I’ve always been attracted by little-known writers, by lives lived on the margins, and in minor languages. A historian friend once laughed at me (though not unkindly), saying “This is what you literary people do: find some obscure author no one’s ever heard of, and voilà, you have a subject.”

In a way, my historian friend was right.

If I have a vocation, it is this: to gather and preserve traces of lives the memories of which I feel are worth saving. Though I see the value of writing books about Shakespeare, Beauvoir, Pushkin, and other iconic figures, this is not my calling (or at least it hasn’t yet been). For me, there’s something thrilling and even weighty about publishing the first real account of someone’s life.

But is there still room for the obscure, unknown and hopelessly uncommercial?

Our industry is changing, and it somehow seems easier and simultaneously, paradoxically more difficult to publish than ever before. As much as I can, I try to ignore the building anxiety surrounding book production, and concentrate on the work of writing. Amidst all the noise, I continue to try and take the long view. I remind myself that libraries, at least, are eternal.

I build homes with poems, wrote Degutytė in “Undeliverable letters.”

I try to do the same.

In my way, I build portraits with words, memorials with paper, and memories with imagination. Even if my work might find but a few readers today, I tell myself that a trace will always remain in the stacks of great book repositories. And most days, this is enough to keep me going.

But lately, with library closures and increasing percentages of library budgets going to electronic resources, I have started to wonder if this long view is naïve. Can we continue write for the stacks? Who will ensure the safeguarding of important (though rarely commercial) works?

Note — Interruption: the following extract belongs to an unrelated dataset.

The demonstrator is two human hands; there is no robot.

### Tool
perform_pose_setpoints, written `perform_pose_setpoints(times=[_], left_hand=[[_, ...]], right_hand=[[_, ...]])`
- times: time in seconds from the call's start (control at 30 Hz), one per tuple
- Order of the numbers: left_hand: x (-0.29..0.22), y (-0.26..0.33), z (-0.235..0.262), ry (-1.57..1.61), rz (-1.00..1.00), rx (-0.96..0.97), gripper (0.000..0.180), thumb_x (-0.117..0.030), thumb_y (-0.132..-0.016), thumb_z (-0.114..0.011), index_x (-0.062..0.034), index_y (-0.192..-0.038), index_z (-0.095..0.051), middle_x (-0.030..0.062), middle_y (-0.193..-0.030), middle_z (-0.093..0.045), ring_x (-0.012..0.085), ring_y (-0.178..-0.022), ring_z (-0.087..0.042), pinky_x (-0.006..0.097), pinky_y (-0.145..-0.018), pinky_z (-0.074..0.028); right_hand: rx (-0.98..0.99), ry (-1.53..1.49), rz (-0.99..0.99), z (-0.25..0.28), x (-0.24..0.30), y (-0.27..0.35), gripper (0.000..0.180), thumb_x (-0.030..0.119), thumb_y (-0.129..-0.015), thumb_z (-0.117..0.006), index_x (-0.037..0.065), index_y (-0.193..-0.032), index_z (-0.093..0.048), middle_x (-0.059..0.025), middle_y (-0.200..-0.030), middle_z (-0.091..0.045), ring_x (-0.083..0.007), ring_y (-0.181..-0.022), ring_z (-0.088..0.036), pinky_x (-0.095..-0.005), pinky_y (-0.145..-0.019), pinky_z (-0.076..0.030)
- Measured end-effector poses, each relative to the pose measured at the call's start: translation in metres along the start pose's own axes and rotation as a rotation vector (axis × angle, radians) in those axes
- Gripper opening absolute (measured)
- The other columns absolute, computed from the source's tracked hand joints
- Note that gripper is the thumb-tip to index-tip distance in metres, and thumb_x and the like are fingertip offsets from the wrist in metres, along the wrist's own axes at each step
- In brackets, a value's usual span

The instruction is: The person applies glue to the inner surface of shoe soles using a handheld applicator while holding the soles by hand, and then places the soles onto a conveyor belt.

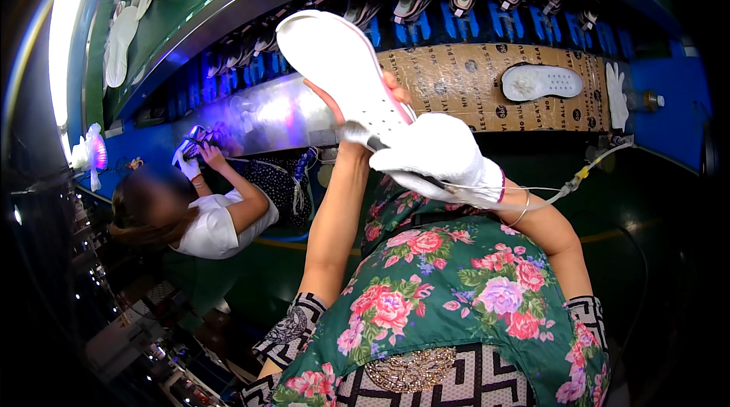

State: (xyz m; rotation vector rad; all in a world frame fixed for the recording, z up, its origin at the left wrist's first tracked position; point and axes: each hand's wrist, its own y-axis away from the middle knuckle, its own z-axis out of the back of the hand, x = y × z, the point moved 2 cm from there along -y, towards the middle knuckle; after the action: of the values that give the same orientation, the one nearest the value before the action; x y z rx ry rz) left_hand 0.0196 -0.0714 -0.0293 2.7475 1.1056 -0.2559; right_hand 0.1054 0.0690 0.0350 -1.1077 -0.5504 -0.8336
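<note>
A white shoe sole (327, 49) is held up in front of me, its heel end toward my body and its inner face with small holes showing. My bare left hand (330, 105) grips it from beneath, the thumb and fingers at opposite edges. My right hand (437, 152), in a white knit glove, is closed round a brush (372, 141) with a dark handle. The brush's light bristles lie against the heel end of the sole. A thin clear tube (566, 188) runs from the right hand toward the bench. The brush handle is partly hidden by the glove.
A second sole (559, 81) lies on the cardboard-covered bench (449, 103), near a white glove (616, 95). Behind, several shoes (411, 5) sit on blue holders. A co-worker (220, 220) handles a shoe at left. More white pieces (120, 42) lie on the green upper shelf.
</note>
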Motion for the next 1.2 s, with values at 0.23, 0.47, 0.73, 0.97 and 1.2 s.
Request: perform_pose_setpoints(times=[0.23, 0.47, 0.73, 0.97, 1.2], left_hand=[[-0.008, -0.008, 0.013, -0.121, -0.14, -0.017, 0.109, -0.097, -0.066, -0.031, 0.003, -0.101, -0.057, 0.014, -0.091, -0.06, 0.0286, -0.081, -0.06, 0.042, -0.074, -0.051], [-0.013, -0.008, 0.009, -0.094, -0.116, -0.088, 0.104, -0.094, -0.07, -0.031, -0.0007, -0.109, -0.057, 0.0151, -0.09, -0.061, 0.0295, -0.078, -0.061, 0.043, -0.069, -0.052], [-0.023, -0.014, -0.004, -0.048, 0.027, 0.016, 0.102, -0.092, -0.073, -0.031, -0.0072, -0.124, -0.053, 0.0194, -0.092, -0.061, 0.034, -0.074, -0.064, 0.043, -0.056, -0.056], [-0.034, -0.022, -0.001, -0.314, 0.242, -0.018, 0.104, -0.089, -0.077, -0.024, -0.005, -0.132, -0.049, 0.0232, -0.091, -0.064, 0.0338, -0.072, -0.069, 0.041, -0.056, -0.06], [-0.038, -0.028, 0.005, -0.298, 0.477, 0.001, 0.094, -0.082, -0.081, -0.037, -0.0099, -0.141, -0.044, 0.0286, -0.102, -0.062, 0.0405, -0.077, -0.069, 0.046, -0.061, -0.061]], right_hand=[[0.013, 0.083, 0.025, 0.005, 0.004, -0.002, 0.028, 0.008, -0.073, -0.076, 0.016, -0.099, -0.074, -0.0028, -0.077, -0.067, -0.0213, -0.069, -0.064, -0.0321, -0.059, -0.048], [-0.039, 0.071, -0.011, 0.014, -0.003, -0.004, 0.028, 0.006, -0.072, -0.075, 0.013, -0.1, -0.072, -0.0059, -0.086, -0.071, -0.0243, -0.075, -0.068, -0.0332, -0.068, -0.052], [0.011, -0.23, -0.043, 0.015, 0.001, -0.009, 0.022, 0.005, -0.073, -0.075, 0.011, -0.095, -0.074, -0.0062, -0.087, -0.071, -0.0233, -0.074, -0.069, -0.0322, -0.068, -0.054], [0.137, -0.026, 0.055, 0.003, 0.003, -0.001, 0.029, 0.008, -0.073, -0.074, 0.018, -0.101, -0.072, -0.002, -0.086, -0.07, -0.0239, -0.072, -0.066, -0.0332, -0.064, -0.051], [0.231, 0.091, 0.054, 0.005, -0.001, -0.003, 0.032, 0.007, -0.073, -0.073, 0.016, -0.103, -0.069, -0.0039, -0.092, -0.069, -0.0236, -0.075, -0.066, -0.0335, -0.064, -0.051]])
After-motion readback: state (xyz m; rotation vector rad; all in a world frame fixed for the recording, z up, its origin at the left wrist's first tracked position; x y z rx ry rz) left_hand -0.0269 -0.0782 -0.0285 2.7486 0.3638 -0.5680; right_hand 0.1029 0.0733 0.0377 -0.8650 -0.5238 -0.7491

The discussions I hear in the media and among writers vacillate between euphoria (anyone can publish now!) and despair (anyone can publish now…). Can a writer like Degutytė (or like me, for that matter) hope to be noticed in this climate?

Perhaps.

I hope.

You built so many houses

to keep people safe and warm.

I would also like to build.

I’ll give it a try. Janina Degutytė, “Undeliverable letters.”

Me too.

For more on this collection, click here.

[Photo: barnimages.com]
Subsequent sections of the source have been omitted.